Un troisième motif enfin justifierait sans doute à lui seul d'entreprendre une réflexion philosophique sur les représentations du monde en termes d'équilibre :  l'interrogation que les nouvelles conditions écologiques font naître sur la façon dont nous avons conçu notre télos et notre condition historique depuis la modernité. Cette interrogation n'est certes pas nouvelle, la critique de la modernité est aussi ancienne que la modernité elle-même. Ce qui est nouveau c'est la force et l'universalité avec laquelle s'impose à notre époque de produire une pensée de type écologique - en un sens large - de la condition de l'humanité.
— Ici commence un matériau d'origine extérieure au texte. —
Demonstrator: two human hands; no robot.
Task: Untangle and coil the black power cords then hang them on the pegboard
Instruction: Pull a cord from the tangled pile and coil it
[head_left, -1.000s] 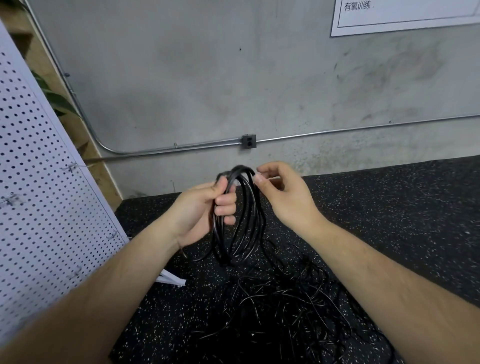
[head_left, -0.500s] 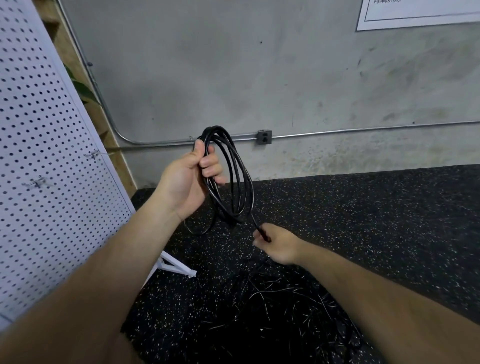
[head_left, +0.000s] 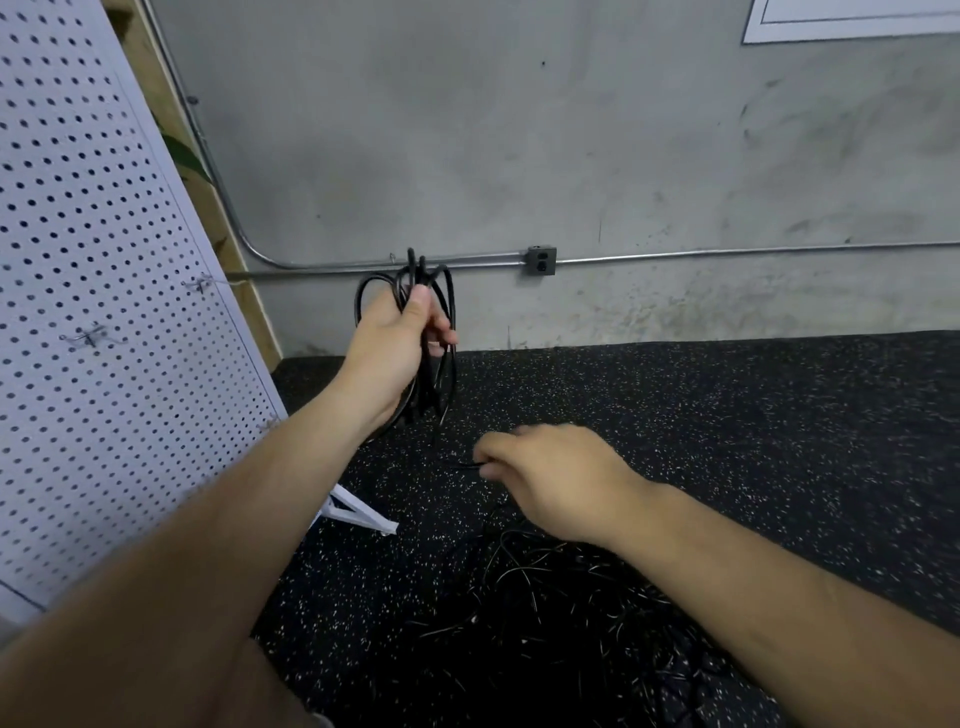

Or toute pensée écologique est fondamentalement une philosophie de l'équilibre : chaque version définit les éléments que cet équilibre prend en compte, dit la forme qui doit être la sienne, et tente de penser dans ce cadre intégré la relation que le sytème de nos fins propres doit entretenir avec ce que nous rencontrons d'abord comme une contrainte ou source extérieure de normativité dans les limites que la "nature" nous imposerait. Mais faut-il concevoir les équilibres au pluriel comme autant de possibilité d'états du monde à construire et parmi lesquels il faut choisir, ou l'idée d'équillibre nous renvoie-t-elle toujours ultimement à celle d'un ordre naturel qui transcenderait toute volonté et tout contrat. Les équilibres dans lesquelles il faut penser désormais notre propre existence ne sont-ils qu'une médiation de plus à intégrer en vue de la satisfaction de nos fins, un nouvel épicycle de la réalisation de nos désirs ;  ou faut-il repenser nos fins à la lumière de leur nécessaire régulation par une représentation d'un l'équilibre ; faut-il aller jusqu'à revenir sur l'idée que nous pourrions être les sources ultimes de nos propres fins et radicalement reconsidérer la représentation que nous nous faisons de notre condition historique ? Si la modernité a mis l'accent sur la source de finalité que l'homme était pour lui-même, et mis au premier plan de notre représentation de notre condition historique une certaine idée de progrès, la rencontre avec la contrainte écologique conduit à s'interroger sur ce que la composition avec les équilibres impose ou non d'inflexion à la continuation et aux termes du projet humaniste.
 
Ecologie, physique, économie, anthropologie, psychologie, histoire des religions mais également métaphysique, philosophie politique et morale, épistémologie, le programme Equilibre sollicite philosophes et scientifiques pour interroger les représentations du monde passées et présentes en termes d'équilibre, leur histoire, leurs usages contemporains, leur charge métaphysique et leurs effets normatifs. 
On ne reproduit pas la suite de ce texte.